Sunday, November 21, 2010

Design transformed by color

Image done by Zotus Design.
The Macintosh Corporation was recognized in the film Objectified as being one of the few companies in the world who take design seriously. However, this has not always been Apple's legacy. One way that Steve Jobs and the rest of the design team at Mac were able to take their product design to the next level was with the use of color. In 1997 when the choice of computer color was either white or off-white, Apple came out with a sleek new design for their imac. These featured rounder monitors with clear plastic parts that came in a variety of colors. This use of color really set the apple brand apart and gave it big appeal to a younger up and coming market.While it's possible that someone on the design team might have just thrown out this idea while brainstorming, no doubt there was some serious research into color and the theories surrounding it.

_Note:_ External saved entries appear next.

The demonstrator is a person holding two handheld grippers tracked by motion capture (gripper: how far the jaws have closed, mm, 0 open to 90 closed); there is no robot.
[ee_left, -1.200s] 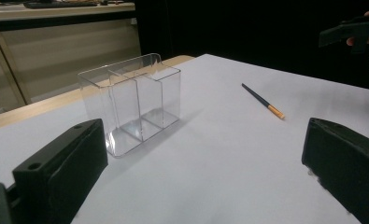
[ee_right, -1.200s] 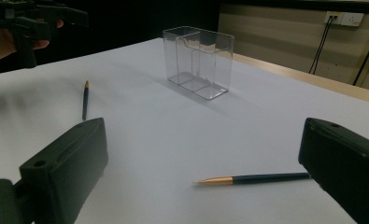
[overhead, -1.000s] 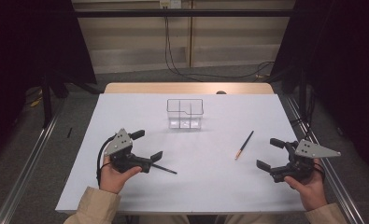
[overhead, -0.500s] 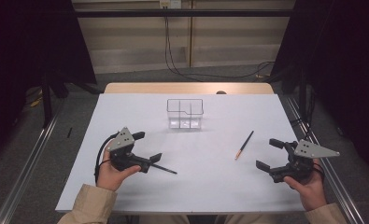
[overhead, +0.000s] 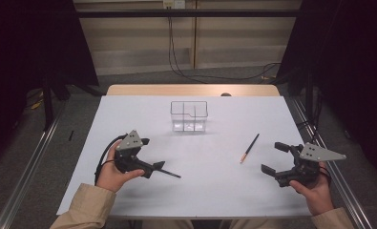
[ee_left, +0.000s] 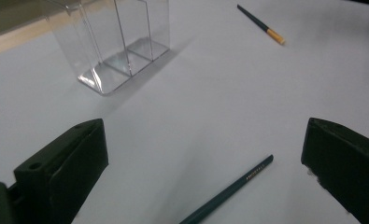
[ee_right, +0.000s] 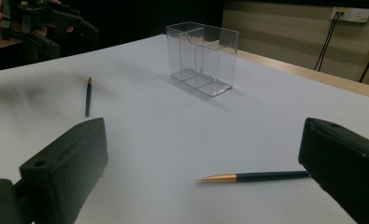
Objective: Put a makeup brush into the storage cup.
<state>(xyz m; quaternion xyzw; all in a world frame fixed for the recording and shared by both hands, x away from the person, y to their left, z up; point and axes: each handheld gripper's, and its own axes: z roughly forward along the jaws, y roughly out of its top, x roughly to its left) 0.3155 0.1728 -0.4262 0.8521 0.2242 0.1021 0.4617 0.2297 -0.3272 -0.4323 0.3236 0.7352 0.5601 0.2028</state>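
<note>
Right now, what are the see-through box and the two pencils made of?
The see-through box looks like clear, glossy hard plastic: the table shows through its walls and its edges glint. The near pencil seems painted wood, dark green with small printed lettering. The far pencil looks alike, with a gold-coloured end, perhaps metal.

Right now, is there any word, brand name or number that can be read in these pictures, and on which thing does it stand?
Green pencil, lying between the open jaws of the left gripper: a short pale imprint near its end, too small and blurred to read.
Gold-tipped pencil, clear organizer, right gripper: no lettering can be made out.
</note>
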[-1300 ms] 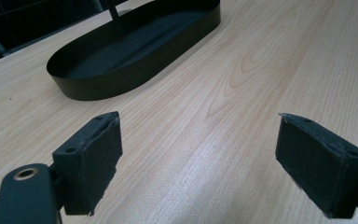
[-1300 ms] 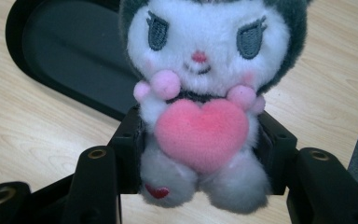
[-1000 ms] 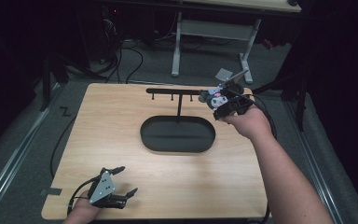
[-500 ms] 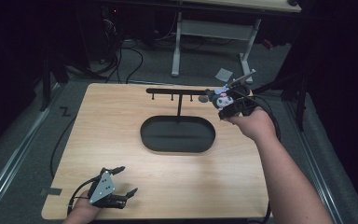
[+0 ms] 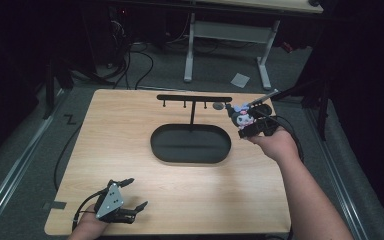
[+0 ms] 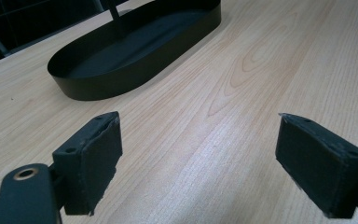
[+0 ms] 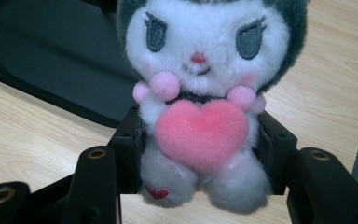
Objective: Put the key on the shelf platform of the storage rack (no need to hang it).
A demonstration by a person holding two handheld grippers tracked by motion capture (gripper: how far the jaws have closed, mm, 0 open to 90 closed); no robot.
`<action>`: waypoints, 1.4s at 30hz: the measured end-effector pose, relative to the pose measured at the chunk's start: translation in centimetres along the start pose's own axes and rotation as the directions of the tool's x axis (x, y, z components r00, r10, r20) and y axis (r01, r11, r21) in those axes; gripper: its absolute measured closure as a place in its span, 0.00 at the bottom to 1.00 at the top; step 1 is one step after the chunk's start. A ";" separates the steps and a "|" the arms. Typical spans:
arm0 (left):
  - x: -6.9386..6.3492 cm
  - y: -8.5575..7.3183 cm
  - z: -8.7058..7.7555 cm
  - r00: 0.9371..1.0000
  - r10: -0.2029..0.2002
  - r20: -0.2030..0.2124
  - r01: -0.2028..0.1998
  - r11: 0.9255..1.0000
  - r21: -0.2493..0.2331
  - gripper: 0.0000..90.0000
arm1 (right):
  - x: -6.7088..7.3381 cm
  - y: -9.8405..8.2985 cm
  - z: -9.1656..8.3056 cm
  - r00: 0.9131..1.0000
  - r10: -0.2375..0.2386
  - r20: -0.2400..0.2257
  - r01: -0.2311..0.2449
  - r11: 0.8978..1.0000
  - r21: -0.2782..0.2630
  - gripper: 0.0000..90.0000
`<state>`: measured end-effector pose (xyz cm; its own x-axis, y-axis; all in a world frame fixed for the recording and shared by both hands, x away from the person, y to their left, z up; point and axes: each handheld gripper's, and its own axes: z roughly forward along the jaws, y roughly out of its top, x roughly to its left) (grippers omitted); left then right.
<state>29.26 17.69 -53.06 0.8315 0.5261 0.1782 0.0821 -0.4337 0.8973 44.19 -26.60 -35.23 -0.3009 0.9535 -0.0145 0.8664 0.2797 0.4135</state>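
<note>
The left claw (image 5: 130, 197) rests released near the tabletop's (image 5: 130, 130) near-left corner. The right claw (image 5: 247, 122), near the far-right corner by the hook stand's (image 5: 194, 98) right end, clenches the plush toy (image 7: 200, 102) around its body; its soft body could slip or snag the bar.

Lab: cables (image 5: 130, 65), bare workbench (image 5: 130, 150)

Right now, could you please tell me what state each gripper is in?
Left gripper: open, nothing between its jaws, low over the table.
Right gripper: shut on the plush toy, near the black stand.
</note>
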 end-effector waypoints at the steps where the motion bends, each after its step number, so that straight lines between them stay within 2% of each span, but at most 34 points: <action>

Color theory is a vast subject that can go from strict laws of science to existentialism in no time. There is a psychology behind color and the way people interact to them. Red for example may give some people feelings of anger and violence while others feel romance and love from the same red. Colors have been assigned to represent genders, ideas, and even sexual orientation. Colors have been found to interact with each other in ways that can trick the eye into seeing change within their physical properties such as hue, and saturation.  Color and light are very directly related, in fact  color is absent without light because the parts of our eyes that receive the frequencies that transmit color need light to function. Light with respect to color has a different set of primaries and sometimes interacts in an almost contradictory way  to their cousins of pigment. A good example of this is what happens when you mix all the colors together. In pigment, the result is a muddy dark gray. I liken this to the taste of all the sodas on the fountain mixed together, undefined. In light on the other hand, the mixture of all colors gives pure white light. That would be like mixing all the sodas on the fountain and getting pure, clean water.
Weather the complex theories behind color were at the forefront of Apple's choice in the 1997 imac, or the obvious aesthetics drove the decision to diversify using color, Apple hit the nail on the head leaving behind the competition and convincing consumers that the whole rainbow was the "New Black".